SafeMoon charged in $5.7 billion ‘crypto’ scam

SafeMoon and three of its executives are facing charges over their involvement in the alleged orchestration of one of the largest ‘crypto’ scams in the market.

In a complaint filed in the Eastern District of New York, the U.S. Securities and Exchange Commission (SEC) accused SafeMoon creator Kyle Nagy, CEO John Karony, and CTO Thomas Smith of misappropriating over $200 million in investor funds for their personal use.

Nagy launched SafeMoon in March 2021 with the promise that he would “drive the price to stratospheric all-time highs” or “Safely to the Moon.” The project’s marketing materials touted it to be a “self-regenerating automatic liquidity providing protocol” that rewarded holders and punished sellers.

SafeMoon was an instant hit at a time when any ‘crypto’ project that promised massive returns attracted millions of investors.

Between March 12 and April 20, 2021, the token’s price shot a staggering 55,000%. The market capitalization, at its peak, was $5.7 billion despite the project having no utility. SEC claims that over 2.8 million wallet addresses have held the token since its launch.

However, in April, news got out that Nagy had misrepresented critical facts about the project. Most critically, he had claimed that neither he nor the other developers could access the investors’ funds in the liquidity pool.

When confronted by investors, they changed the narrative and claimed they could access the money and rug pull, but they promised to be honest and disclose it before they did.

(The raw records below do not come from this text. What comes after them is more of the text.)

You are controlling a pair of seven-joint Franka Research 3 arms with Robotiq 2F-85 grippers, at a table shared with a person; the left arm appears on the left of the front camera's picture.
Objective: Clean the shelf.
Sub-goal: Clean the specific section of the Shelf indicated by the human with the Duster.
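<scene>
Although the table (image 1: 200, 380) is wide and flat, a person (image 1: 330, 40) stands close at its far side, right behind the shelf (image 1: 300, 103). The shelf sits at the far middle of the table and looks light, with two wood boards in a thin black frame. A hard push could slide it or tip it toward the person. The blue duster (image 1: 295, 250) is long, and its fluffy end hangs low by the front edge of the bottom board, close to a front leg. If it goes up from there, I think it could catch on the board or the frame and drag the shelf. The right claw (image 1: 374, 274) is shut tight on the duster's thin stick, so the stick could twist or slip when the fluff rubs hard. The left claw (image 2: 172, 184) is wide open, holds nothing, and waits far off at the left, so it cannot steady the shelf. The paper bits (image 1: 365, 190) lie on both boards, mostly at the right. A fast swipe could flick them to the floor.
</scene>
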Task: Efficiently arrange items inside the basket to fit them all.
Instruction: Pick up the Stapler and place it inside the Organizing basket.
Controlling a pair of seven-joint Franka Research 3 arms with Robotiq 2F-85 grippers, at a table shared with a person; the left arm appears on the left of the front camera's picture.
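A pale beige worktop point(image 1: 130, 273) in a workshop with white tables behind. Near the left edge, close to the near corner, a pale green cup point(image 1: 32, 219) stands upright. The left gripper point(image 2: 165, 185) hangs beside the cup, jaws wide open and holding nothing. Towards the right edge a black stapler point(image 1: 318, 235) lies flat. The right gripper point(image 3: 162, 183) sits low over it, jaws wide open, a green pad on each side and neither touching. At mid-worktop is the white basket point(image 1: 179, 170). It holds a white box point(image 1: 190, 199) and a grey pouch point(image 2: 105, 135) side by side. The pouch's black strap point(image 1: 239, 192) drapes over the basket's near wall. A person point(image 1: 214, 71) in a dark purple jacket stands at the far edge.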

Nagy and his team didn’t hold up their part of the bargain and continued to raid the liquidity pools for personal use. SEC claimed they used the proceeds to purchase luxury homes, invest in unrelated companies, buy McLaren cars, and pay for extravagant travel.

SafeMoon’s token plummeted by over 50% on April 21 after investors got word that the team could withdraw funds from the liquidity pool. To prop the price, the team used some funds to make outsized purchases and create the illusion of demand.

SEC accuses the three defendants of six counts of fraud and one count of unregistered securities offering. It requested the court to permanently restrain the three from violating securities laws, disgorge all ill-gotten wealth, and pay civil penalties.

“Decentralized finance claims to deliver transparency and predictable outcomes, but unregistered offerings lack the disclosures and accountability that the law demands, and they attract scammers like Kyle Nagy, who use these vulnerabilities to enrich themselves at the expense of others,” commented David Hirsch, Chief of the SEC Enforcement Division’s Crypto Assets and Cyber Unit (CACU).

As of Wednesday, U.S. authorities had arrested Karony in Utah and Smith in New Hampshire. Founder Nagy remains at large.